Better codegen for CPU feature detection

The current codegen for feature detection macros such as is_x86_feature_detected can be poor, especially if detection is done at a fine level of granularity. One particular use case is an &&-chain for multiple features, in which case it does the atomic load each time (Godbolt). Doing feature detection inside a loop also has very poor performance, and many potential opportunities are lost when inlining; in the case of one function calling into another, both must do the full feature detection and dispatch.

The culprit is the use of atomic memory semantics to represent the feature detection cache, which is conservative but not ideal. The actual semantics desired are "dynamically constant," which as far as I know is not represented in any attempt to formalize a memory model. However, LLVM's "unordered" is a close approximation. I well understand the difficulties in exposing these semantics to abitrary user code (unordered as a solution to “Bit-wise reasoning for atomic accesses”), but I think there's a strong case for using it for this particular purpose.

There are other alternatives to be considered. One is to coalesce the atomic reads, without making any language or code changes. Ralf Jung suggested in that thread that more optimization is possible. I'm wary; while I think that optimization could fix the &&-chain linked, you wouldn't want to apply it in a loop, otherwise you'd break other valid atomic use cases such as canceling a long-running computation. That behavior is the exact opposite of what we want for dispatch based on feature detection.

Another, which I think may be valid for some application developers but not good enough for the core language or ecosystem-infrastructure libraries, is to just use UnsafeCell. This is clearly a data race according to formal memory models, but it's also hard to see how things could go wrong in practice.

For CPU feature detection specifically, another possibility is to resolve it in link time or somewhere around lang_start. I understand concerns about adding static initializers in general, but in this case the tradeoff may be worth it. I mention this possibility partly because Rust already has a poor implementation of multi-versioning for f32::mul_add() and friends, which is a serious performance footgun when compiled at the default x86-64 target-cpu level. With more optimized feature detection, it may be possible to replace this with something better.
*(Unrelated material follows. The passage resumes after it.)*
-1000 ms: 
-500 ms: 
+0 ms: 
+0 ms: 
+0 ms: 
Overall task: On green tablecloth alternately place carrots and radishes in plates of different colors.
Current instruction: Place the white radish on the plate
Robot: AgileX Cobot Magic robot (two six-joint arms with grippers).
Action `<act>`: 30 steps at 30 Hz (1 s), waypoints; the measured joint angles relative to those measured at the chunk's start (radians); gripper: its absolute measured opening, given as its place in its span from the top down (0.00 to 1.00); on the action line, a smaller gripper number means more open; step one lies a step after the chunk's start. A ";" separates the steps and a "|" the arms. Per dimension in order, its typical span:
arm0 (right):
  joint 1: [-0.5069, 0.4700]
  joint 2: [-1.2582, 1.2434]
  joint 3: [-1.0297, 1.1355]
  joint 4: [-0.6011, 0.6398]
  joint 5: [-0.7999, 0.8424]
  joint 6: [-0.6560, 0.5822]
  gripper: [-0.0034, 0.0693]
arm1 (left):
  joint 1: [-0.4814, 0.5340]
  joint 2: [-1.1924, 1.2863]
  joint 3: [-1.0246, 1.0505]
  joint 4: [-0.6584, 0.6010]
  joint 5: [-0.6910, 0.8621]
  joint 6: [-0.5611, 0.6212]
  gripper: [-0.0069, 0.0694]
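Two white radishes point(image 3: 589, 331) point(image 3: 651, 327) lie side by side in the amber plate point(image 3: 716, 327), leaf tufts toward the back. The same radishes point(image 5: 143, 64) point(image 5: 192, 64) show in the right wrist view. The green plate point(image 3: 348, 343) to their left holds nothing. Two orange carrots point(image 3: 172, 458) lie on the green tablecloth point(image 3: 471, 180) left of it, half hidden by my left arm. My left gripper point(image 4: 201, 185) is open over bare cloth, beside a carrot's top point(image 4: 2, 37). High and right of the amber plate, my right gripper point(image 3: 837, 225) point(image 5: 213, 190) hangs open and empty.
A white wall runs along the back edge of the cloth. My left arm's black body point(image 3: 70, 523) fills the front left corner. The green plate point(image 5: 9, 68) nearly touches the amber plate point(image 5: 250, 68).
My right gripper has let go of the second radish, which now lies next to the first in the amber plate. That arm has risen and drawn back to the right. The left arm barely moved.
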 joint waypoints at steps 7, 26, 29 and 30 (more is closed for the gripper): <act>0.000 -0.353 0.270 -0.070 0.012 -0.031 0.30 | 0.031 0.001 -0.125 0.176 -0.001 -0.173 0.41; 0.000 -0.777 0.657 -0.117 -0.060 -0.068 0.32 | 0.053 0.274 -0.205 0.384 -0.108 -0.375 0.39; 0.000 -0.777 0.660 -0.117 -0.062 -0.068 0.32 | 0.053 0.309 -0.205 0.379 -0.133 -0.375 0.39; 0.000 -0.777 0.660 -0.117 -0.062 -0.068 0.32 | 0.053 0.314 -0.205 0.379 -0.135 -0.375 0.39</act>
Another related topic I want to mention is how to take the address of a function under multi-versioning, which is discussed as a Rust project goal. If feature detection were reasonably well optimized, then one possibly straightforward answer is to generate code that includes dynamic dispatch, and take the address of that. More generally, better codegen for detection and dispatch may take off some of the pressure to model CPU feature detection in Rust's type system in proposals to make multi-versioning better.

11 Likes

See also cpufeatures - Rust, which chooses to cache the results it gets.

2 Likes

Cpufeatures uses atomics to cache the result just like is_*_feature_detected!().

If you're considering to muck around with trickery like unordered then the good old PROT_NONE + segfault handler approach for initialize-once, read-often data could be an alternative on platforms that support it.

1 Like

If you are able to map the memory as PROT_NONE at program startup, you can just as easily directly initialize the set of available cpu features at that point. Getting all cpu features is cheaper than a syscall that affects the page tables. Especially on x86 where you don't need any syscalls at all.

1 Like

Unfortunately, based on Public view of rust-lang | Zulip team chat it sounds like PROT_NONE might be UB. :frowning:

The pattern I was referring to involves the signal handler fixing up the access, so this would never be observable by the program. It's just a memory load that's unusually slow. Afaict that's a different pattern than what's discussed in that thread. See Public view of rust-lang | Zulip team chat

Ah good point, yeah the "there is no runtime" issue...

If we're willing to tolerate a bit of unsafe which is still sound when used correctly, we can insist that main() calls an initialization function which does the detection and stores the result in an UnsafeCell. Then subsequent nonatomic reads of that cell are fine. The issue is that the initialization function cannot be exported without an unsafe qualifier, as it would be a data race if there were any other concurrent reference to that cell. This may be a good tradeoff for some applications, but places a burden on applications to do the initialization early and to do it safely.

Regarding doing CPU detection before main, on Windows we're already paying some of that cost and not getting the benefit, the __isa_available_init() function in the CRT does cpuid and stores the result in __isa_enabled, which is defined as `extern "C" long" (see Microsoft STL which takes advantage of this).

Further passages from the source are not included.